Na sua bibliografia, vemos referências a autores que não costumam ser muito debatidos no Brasil. É o caso do alemão Karl Kraus (1874 – 1936) e da norte-americana Janet Malcolm. Comente este ponto de seu trabalho.

O que fiz foi buscar autores que ajudassem a alinhavar meu raciocínio, que faz paralelo entre as ambigüidades morais que encontra na literatura, na filosofia e na teoria crítica da comunicação e o jornalismo que a gente pratica. Os menos conhecidos, o Kraus e o Wittgenstein, ajudaram na questão da linguagem, que é nossa ferramenta. O que pode ser dito? Quando falar, quando se calar?

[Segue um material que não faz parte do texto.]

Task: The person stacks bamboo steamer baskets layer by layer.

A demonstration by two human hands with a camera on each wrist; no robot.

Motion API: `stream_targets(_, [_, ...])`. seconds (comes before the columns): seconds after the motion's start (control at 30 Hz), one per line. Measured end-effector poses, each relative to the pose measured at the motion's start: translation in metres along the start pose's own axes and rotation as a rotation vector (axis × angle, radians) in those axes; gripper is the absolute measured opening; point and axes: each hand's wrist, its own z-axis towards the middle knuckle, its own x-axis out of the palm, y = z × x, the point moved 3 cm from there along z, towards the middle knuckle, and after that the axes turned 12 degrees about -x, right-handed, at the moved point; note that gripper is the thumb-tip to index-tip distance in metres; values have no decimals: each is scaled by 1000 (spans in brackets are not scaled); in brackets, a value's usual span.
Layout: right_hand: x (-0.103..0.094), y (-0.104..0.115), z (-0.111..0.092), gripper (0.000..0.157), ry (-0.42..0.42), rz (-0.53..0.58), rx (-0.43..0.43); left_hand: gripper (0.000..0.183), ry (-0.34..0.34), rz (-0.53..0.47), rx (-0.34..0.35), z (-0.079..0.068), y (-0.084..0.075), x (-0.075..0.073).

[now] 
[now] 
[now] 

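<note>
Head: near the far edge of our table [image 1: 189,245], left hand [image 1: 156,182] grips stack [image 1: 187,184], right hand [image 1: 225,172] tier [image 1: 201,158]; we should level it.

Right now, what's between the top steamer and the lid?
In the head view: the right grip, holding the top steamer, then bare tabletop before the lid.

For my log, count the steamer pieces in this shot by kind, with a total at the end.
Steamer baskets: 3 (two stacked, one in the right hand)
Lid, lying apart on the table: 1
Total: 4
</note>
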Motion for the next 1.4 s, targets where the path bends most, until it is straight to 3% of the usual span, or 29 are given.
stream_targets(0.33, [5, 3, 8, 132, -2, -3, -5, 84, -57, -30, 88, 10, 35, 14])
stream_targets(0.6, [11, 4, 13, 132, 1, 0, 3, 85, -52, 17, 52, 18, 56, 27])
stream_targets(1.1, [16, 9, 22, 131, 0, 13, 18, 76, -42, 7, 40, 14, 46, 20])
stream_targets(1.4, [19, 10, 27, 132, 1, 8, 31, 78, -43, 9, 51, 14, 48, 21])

São grades questões de Wittgenstein. Eu trouxe para ajudar uma pessoa que se preocupou com a língua. O Kraus eu conheço do português mesmo (“Ditos e desditos”]. Não é que estas obras não existam, mas elas precisam ser mais lidas. O livro da Janet Malcolm (“O jornalista e o assassino – Uma questão de ética”) foi publicado na Cia. das Letras e está esgotado desde 1991. O trabalho dela, eu trouxe para me ajudar na questão no fato do jornalista que se não sabe. “O jornalista e o assassino” é um livro muito forte, que toda pessoa que trabalha como comunicação deveria ler. Mostra com exemplos como a prática do jornalismo pode ser moralmente indefensável.

Você se referiu à linguagem, como a ferramenta da prática jornalística. Você acha que a linguagem é um ponto trabalhado de maneira satisfatória nas escolas de comunicação?

É difícil responder. Nas escolas que conheço, ele é muito bem trabalhado, quando dei aula na PUC era uma grande preocupação. Na Mackenzie, também. Não posso falar de cursos que não conheço. Mas o que mais me preocupa no curso como um todo é o desbalanceamento em favor da técnica. Acho isto negativo. O curso devia ser mais voltado para formar o jornalista no sentido das ciências humanas. Esta é uma opinião particular, mas centrada. Nos meus muitos anos de trabalho em redações, tenho visto que os estudantes chegam das escolas, com muitos problemas, tanto para escrever, o que se percebe facilmente, quanto para ler. Eles não estão aprendendo a ler. As escolas têm que trabalhar mais isso em geral.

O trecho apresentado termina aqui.